Le Pacte

David GUTERSON

Éditions : Feuille Bleue
Parution : 18 octobre 2009
Prix : 20,90 euros
ISBN : 978-2-917407-05-9
Publié avec le soutien du CNL

Note de lecture

Tout commence par un 800 mètres. Une banale compétition entre lycées de l’état de Washington, à l’issue de laquelle Neil Countryman, fils d’ouvriers, n’arrive que septième, battu de peu par John William Barry, unique rejeton d’une des plus riches familles de la région. De son adversaire, il reçoit une poignée de main sincère assortie d’un « bien joué » a priori anodin… Cette circonstance marque pourtant le début d’une indéfectible et virile amitié qui, sur fond de différence sociale transcendée par l’émulation sportive, se nourrit de discussions à bâtons rompus, du goût pour le dépassement de soi et surtout d’aventures extrêmes dans les grands espaces américains. Scellées un beau jour par un pacte solennel, ces affinités transforment les deux camarades en frères de sang.

Alimenté par la mémoire de Neil, qui remplit le rôle du narrateur, ce roman suit le cours de cette jeunesse commune, au fil de souvenirs complices vécus au cœur des territoires sauvages, que le style naturaliste de l’auteur peint à la perfection. Né en 1956 à Seattle et déjà auteur de plusieurs ouvrages célébrant la beauté du Nord-Ouest américain (La neige tombait sur les cèdres – Prix PEN-Faulkner 1995, Paysages d’hier, paysages de demain, À l’est des montagnes et Notre-dame de la forêt), David Guterson prend le temps de décrire avec amour chaque forêt, chaque rivière, chaque chemin visités par ses deux personnages principaux, sans jamais néanmoins se départir de ce regard objectif qui le préserve d’une idéalisation béate de la nature. Aussi remarque-t-il à quel point la vallée de la Hoh, rivière à proximité de laquelle John finit par s’installer, diffère des descriptions avantageuses qu’en donnent les brochures touristiques.

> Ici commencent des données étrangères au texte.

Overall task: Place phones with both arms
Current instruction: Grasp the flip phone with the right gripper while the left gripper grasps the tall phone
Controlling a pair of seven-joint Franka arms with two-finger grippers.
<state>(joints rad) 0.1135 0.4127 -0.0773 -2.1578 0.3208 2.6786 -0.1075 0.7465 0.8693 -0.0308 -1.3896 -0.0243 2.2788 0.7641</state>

À la brutale simplicité de la nature s’oppose la complexité de l’amitié qui unit les deux jeunes hommes : leurs frustes séjours ne suffisent plus à assouvir la soif de vie sauvage qu’éprouve John tandis qu’ils lassent Neil désireux d’accomplir des études littéraires pour devenir écrivain. Au centre de l’œuvre, à la croisée de leurs chemins, un sobre dialogue où perce le malaise de la séparation : « Tu arrêtes la fac ? – Je ne m’entendais avec personne. - Puis, à l’improviste, il s’est remis à pleurer, les paumes serrées contre les yeux, et comme toujours j’ai détourné la tête ». Neil se marie, devient professeur de lettres, mène une vie rangée. John, à l’image de Christopher Mc Candless (qui inspira Jon Krakauer pour son livre Voyage au bout de la solitude puis Seann Penn pour son film Into the Wild), rejette le système pour réapprendre les gestes simples de l’homme dont l’exigence de survie est aussi une philosophie de l’existence.

Neil rend parfois visite à son ami pour lui apporter quelques boîtes de conserve, des médicaments, des livres, … Leur relation ambivalente n’est pas sans rappeler celle qui lie Côme et Blaise Laverse du Rondeau dans Le Baron perché d’Italo Calvino : celui qui continue à appartenir à la société et à bénéficier de ses gratifications ne peut s’empêcher, tout en regrettant la folie de l’autre, d’éprouver une certaine admiration pour celui qui s’en est affranchi radicalement. Car John William Barry, éternel adolescent, est sans doute dans l’erreur, mais il ira jusqu’au bout de sa vocation d’ermite. Neil, quant à lui, a la sagesse lucide de celui qui, s’il a renoncé à l’idéalisme de sa jeunesse, a en contrepartie gagné la fidélité compréhensive de l’âge adulte : « Dans une amitié, on ne modifie pas les conditions, on regarde les conditions se modifier ».